Toni wrote about embarrassment in an article called “Are You Embarrassed?” There she says:
“The primary reason people are embarrassment-prone is that they’ve set unrealistically high expectations for themselves and then judge themselves negatively when they can’t possibly meet those standards.”
“We don’t have to look far to see the unrealistically high expectation and the negative self-judgment that are at work here: We don’t think we should be chronically ill. We live in a culture that repeatedly tells us we should not be sick or in pain. In the United States alone, 130 million people suffer from chronic illness.”
“My loved ones accept my illness, and yet I occasionally still find myself embarrassed in front of them about the fact that I’ve been sick for so many years,” Toni shared.
“Sometimes guilt creeps in because I can feel like I’ve let them down. There’s no rational reason for me to feel guilty. None of my loved ones has ever said anything to me to suggest they think I’ve let them down. Still, I experience guilt, the painful feeling that I’ve been bad. Buddhist teacher, Jack Kornfield, says, “The mind has no shame.” He sure was right! I hope you’re able to hold his comment lightly and even laugh sometimes at your shameless mind.”
Another reason for embarrassment while chronically ill in addition to societal views that value health and physical fitness, is that it can often feel that one’s health condition should be a private matter. A big portion of our lives we keep private; so, the question is, why not illness and chronic pain? Unfortunately, most people don’t have a choice in the matter. We have to let our family and friends know why we cannot do certain things with them, cancel plans last minute, or need to suddenly rest or go home early. Instead of keeping all of this private, we’re left with no choice but to talk about it, which can cause us to feel shame.

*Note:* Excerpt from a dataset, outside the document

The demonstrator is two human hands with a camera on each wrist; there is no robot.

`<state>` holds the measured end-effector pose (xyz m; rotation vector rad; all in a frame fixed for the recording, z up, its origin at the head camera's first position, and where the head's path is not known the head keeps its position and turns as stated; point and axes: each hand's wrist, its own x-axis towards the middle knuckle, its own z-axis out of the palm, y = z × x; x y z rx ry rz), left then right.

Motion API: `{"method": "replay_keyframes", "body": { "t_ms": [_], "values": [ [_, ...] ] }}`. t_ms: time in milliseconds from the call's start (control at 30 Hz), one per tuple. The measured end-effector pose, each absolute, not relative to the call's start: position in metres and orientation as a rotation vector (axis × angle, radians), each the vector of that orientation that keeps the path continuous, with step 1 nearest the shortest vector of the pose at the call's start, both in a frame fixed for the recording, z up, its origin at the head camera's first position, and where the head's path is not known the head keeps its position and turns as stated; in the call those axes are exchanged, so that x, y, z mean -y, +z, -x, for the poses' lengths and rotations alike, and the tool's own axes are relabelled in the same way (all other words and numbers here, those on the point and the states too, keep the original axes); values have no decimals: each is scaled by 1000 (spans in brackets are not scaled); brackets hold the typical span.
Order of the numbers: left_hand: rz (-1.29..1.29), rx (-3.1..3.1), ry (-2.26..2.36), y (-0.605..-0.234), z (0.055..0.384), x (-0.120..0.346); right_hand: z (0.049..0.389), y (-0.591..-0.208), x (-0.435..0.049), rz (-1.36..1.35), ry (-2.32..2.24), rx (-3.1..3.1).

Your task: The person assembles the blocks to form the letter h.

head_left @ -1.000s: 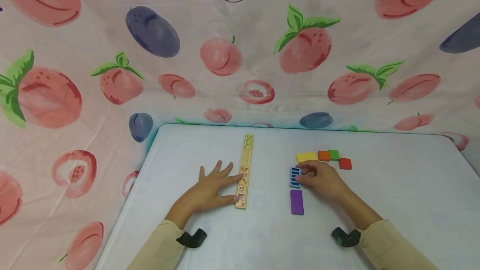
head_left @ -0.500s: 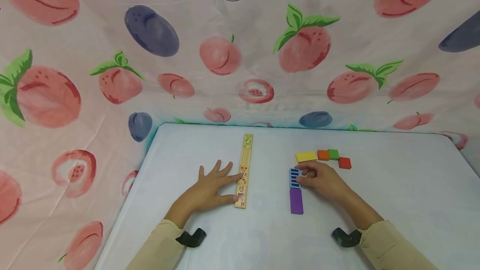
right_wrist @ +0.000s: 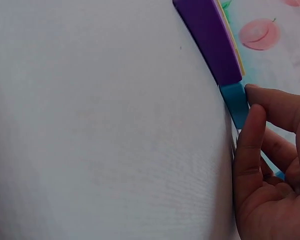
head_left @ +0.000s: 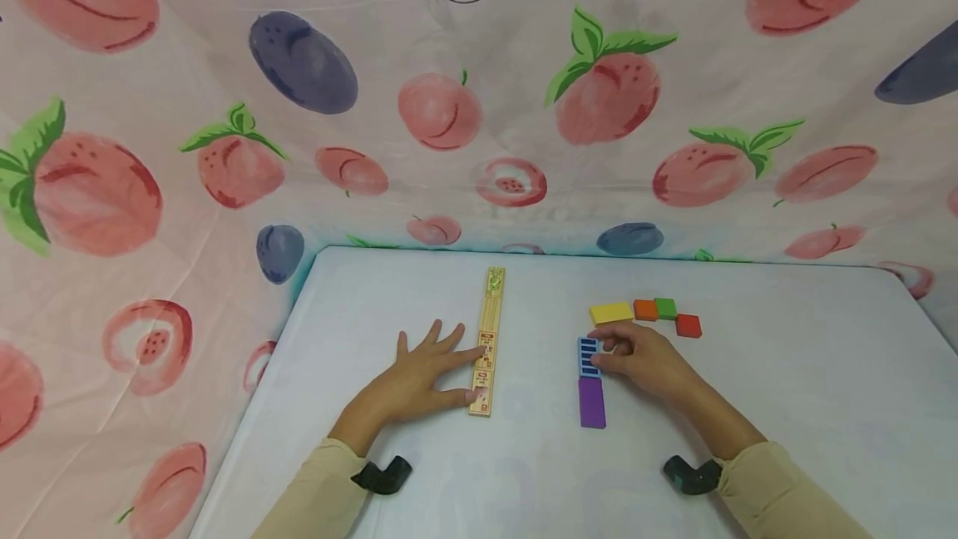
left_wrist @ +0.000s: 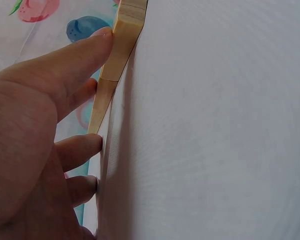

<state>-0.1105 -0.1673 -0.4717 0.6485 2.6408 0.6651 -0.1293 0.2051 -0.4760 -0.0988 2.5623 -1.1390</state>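
My left hand [head_left: 427, 373] lies flat with fingers spread. Its index finger and thumb touch the left side of a row of printed wooden blocks [head_left: 492, 306], and the left wrist view shows the blocks' plain wooden edge [left_wrist: 121, 50]. My right hand [head_left: 645, 360] pinches a light blue block with dark blue bars [head_left: 587, 368], index finger at its far end and thumb at its right side. A purple block [head_left: 592, 403] sits end to end with the blue one on the near side. In the right wrist view the purple block [right_wrist: 210, 40] meets the blue block [right_wrist: 234, 102].
Behind the right hand lie a yellow block [head_left: 611, 313], an orange block [head_left: 645, 309], a green block [head_left: 665, 309] and a red block [head_left: 688, 325]. The white table [head_left: 808, 406] backs onto a fruit-print cloth [head_left: 554, 231].
My right hand has slid the blue block slightly toward the near side, so the gap to the purple block has closed. The left hand and wooden blocks have stayed in place.
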Motion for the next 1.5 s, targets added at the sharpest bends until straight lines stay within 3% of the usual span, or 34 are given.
{"method": "replay_keyframes", "body": {
  "t_ms": [1500],
  "values": [
    [-657,-2642,671,-472,110,167,129,-474,-207,100,-1159,-2537]
  ]
}}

Also, many of us find it embarrassing to have to constantly depend on our family and friends to do so many things for us, whether it is housework, grocery shopping, or giving us a shoulder money-wise.
“I know many chronically ill people who have been forced to move back into their childhood homes because they’re unable to care for themselves or can no longer afford to live independently. Having to tell others that you had to move in with your parents can not only be a source of embarrassment, but worse—shame,” Toni concluded.
Thanks go to all the kind souls who have done their research about their loved ones’ medical conditions and keep on supporting them in any way they can.